Western Colorado is wary of gray wolf reintroduction. Will they have to pay for it, too?
The current funding plan for gray wolf reintroduction would rely on license fees paid by hunters and anglers, many of whom live in the western Colorado communities that opposed Proposition 114.
When Colorado voters in November narrowly passed a ballot initiative to reintroduce gray wolves in western Colorado, detractors said it was a prime example of the state’s deepening rural-urban divide.
It was urban voters on the Front Range who pushed the measure to passage, over the objections of rural and ranching Colorado. Now a bipartisan group of lawmakers wants to make sure the cost of the project is carried by everyone.
They are pushing House Bill 1243, legislation that would change and broaden the source of funds to pay for gray wolf reintroduction.
“The cost of implementing Proposition 114 should be equitable and shared amongst all of Colorado,” said state Rep. Perry Will, a New Castle Republican and former state wildlife officer.
Currently, the costs of implementing gray wolf reintroduction would come from the Wildlife Cash Fund, which is primarily funded by license fees paid by hunters and anglers.
“The cost should not be shouldered by sportsmen alone. I think this bill … can go a long way in rebuilding trust, and narrowing that rural and urban divide,” Will said. “I think there’s just a plain and simple fairness issue.”

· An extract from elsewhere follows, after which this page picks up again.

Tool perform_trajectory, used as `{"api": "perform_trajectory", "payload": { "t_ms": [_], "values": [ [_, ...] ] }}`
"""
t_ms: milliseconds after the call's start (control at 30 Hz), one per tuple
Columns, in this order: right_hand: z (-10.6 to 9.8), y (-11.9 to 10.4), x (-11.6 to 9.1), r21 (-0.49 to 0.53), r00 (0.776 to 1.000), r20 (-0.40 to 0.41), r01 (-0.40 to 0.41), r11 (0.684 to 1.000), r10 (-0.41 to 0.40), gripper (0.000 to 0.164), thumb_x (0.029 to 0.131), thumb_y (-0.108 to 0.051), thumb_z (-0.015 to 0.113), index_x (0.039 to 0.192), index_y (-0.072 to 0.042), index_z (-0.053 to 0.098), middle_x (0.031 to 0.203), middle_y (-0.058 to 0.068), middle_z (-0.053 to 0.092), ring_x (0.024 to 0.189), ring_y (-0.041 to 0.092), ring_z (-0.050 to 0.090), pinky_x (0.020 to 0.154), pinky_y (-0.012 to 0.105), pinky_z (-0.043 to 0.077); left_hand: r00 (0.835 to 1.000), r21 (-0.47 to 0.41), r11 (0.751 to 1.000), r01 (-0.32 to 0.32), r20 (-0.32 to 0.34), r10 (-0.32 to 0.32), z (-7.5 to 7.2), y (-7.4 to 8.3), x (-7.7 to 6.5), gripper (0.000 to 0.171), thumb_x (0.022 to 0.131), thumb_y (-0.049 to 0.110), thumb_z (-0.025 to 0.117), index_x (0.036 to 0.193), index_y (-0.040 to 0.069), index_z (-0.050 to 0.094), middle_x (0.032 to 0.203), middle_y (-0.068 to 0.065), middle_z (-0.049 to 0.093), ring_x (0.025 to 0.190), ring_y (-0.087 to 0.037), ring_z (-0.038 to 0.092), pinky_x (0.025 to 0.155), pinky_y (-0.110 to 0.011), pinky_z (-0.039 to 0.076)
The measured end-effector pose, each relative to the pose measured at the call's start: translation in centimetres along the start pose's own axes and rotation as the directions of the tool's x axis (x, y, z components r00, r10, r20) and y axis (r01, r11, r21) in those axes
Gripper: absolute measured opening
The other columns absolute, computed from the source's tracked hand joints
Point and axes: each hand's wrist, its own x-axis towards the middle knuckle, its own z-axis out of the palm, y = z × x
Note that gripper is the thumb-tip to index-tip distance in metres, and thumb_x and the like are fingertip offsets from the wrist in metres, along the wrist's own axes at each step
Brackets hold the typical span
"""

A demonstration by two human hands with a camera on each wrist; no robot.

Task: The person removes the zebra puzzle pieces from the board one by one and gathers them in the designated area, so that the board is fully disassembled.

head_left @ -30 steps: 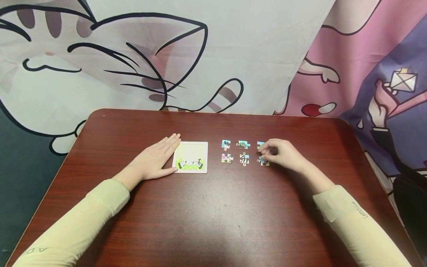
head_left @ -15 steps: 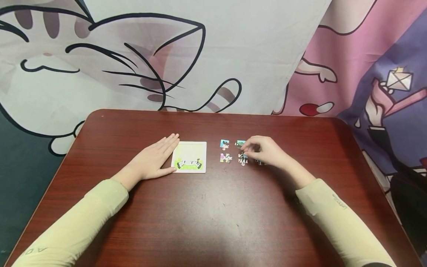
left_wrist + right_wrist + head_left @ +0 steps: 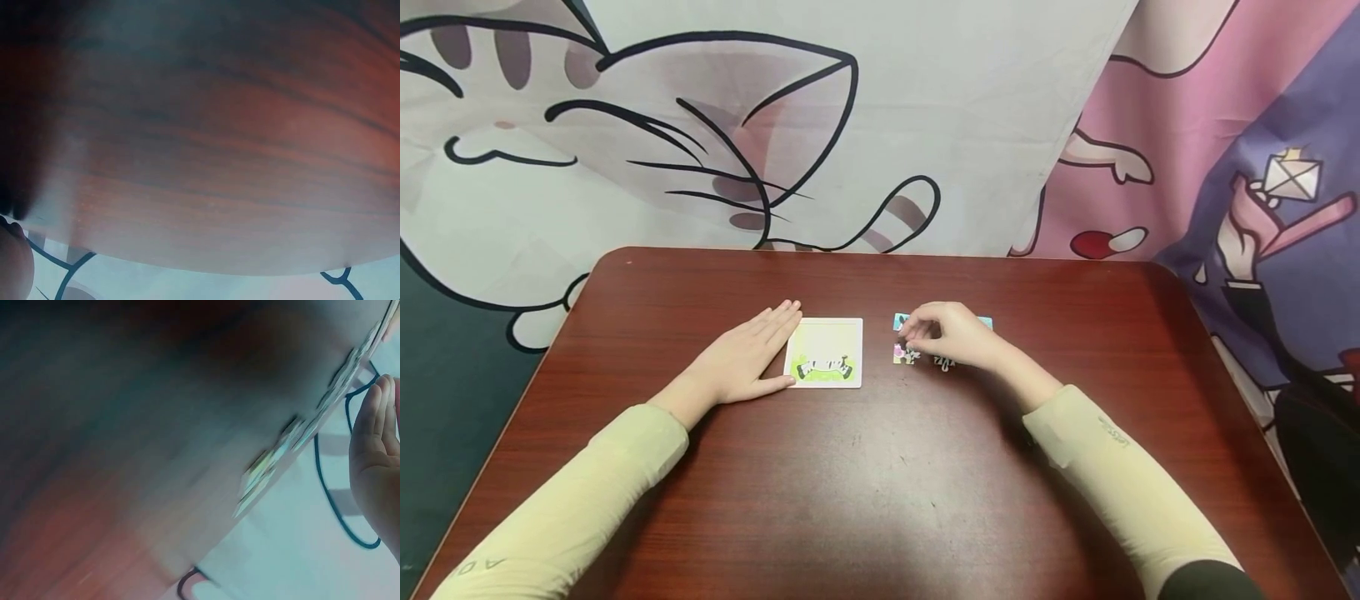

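Observation:
A white-bordered puzzle board (image 3: 825,337) with a zebra's striped body at its bottom lies left of centre. My left hand (image 3: 741,354) rests flat beside it, thumb and fingertips touching its left edge; only a bit of that hand (image 3: 14,265) shows in the left wrist view. My right hand (image 3: 951,333) hovers over the small jigsaw pieces with fingers loosely bent; I see nothing between them. Visible around it are an upper left piece (image 3: 900,321), a lower left piece with pink (image 3: 901,354), a lower middle piece (image 3: 943,363) and an upper right piece (image 3: 986,322). Others are hidden.
The brown wooden table (image 3: 865,483) spans the view. Behind it hangs a white cloth (image 3: 985,125) with a cartoon cat, and a pink and purple cloth (image 3: 1187,133) is at the right. In the right wrist view, pieces (image 3: 257,478) lie along the table edge.
My right hand has moved left across the pieces, from the right column to the left one. The left hand and the board stay put.

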Motion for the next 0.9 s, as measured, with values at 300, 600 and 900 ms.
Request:
{"api": "perform_trajectory", "payload": {
  "t_ms": [300,600,900],
  "values": [
    [1.9,-2.2,2.4,0.024,0.998,0.059,0.018,1.0,-0.019,0.013,0.081,-0.011,0.072,0.093,-0.008,0.07,0.08,-0.006,0.066,0.072,0.007,0.062,0.069,0.027,0.055,1.0,-0.011,1.0,0.002,-0.002,-0.002,-0.2,0.1,0.2,0.092,0.087,0.065,0.042,0.148,-0.001,0.019,0.155,-0.016,0.015,0.143,-0.027,0.013,0.116,-0.04,0.017],
    [3.7,-3.7,4.5,0.031,0.995,0.088,0.039,0.999,-0.042,0.012,0.08,-0.01,0.072,0.092,-0.008,0.07,0.079,-0.006,0.065,0.072,0.006,0.061,0.068,0.02,0.053,1.0,0.002,1.0,0.014,0.015,-0.014,-0.2,0.2,-0.1,0.093,0.087,0.066,0.039,0.148,0.0,0.018,0.155,-0.015,0.014,0.143,-0.026,0.011,0.116,-0.04,0.017],
    [5.8,-4.8,6.5,0.003,0.986,0.155,0.066,0.998,-0.066,0.011,0.08,-0.01,0.073,0.091,-0.009,0.07,0.079,-0.007,0.065,0.072,0.002,0.06,0.067,0.016,0.052,1.0,0.005,1.0,0.002,0.01,-0.002,-0.7,0.4,-0.2,0.091,0.088,0.064,0.04,0.148,-0.001,0.018,0.155,-0.016,0.015,0.143,-0.027,0.012,0.115,-0.04,0.019]
  ]
}}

Proposition 114 was approved by a slim 1.82 percentage point margin — and directed the Colorado Parks and Wildlife Commission to develop and implement a plan to oversee the restoration and management of a self-sustaining gray wolf population by 2023. As part of the initiative, the state must help livestock owners prevent conflict with wolves and compensate owners for livestock losses.
Farmers, ranchers and hunters argued that introducing the predators could hurt rural economies that rely on livestock and hunting. Other opponents argued the issue should be left to wildlife managers, not voters.
Advocates, however, said that reintroducing the animals to Colorado would complete a regional connection for existing gray wolf populations in the Northern Rockies to packs in New Mexico and Arizona. Wolves that naturally migrated have been confirmed several times in northern Colorado in the last year. Though wolves were removed from the federal endangered species list last year, the animals still are considered endangered in Colorado.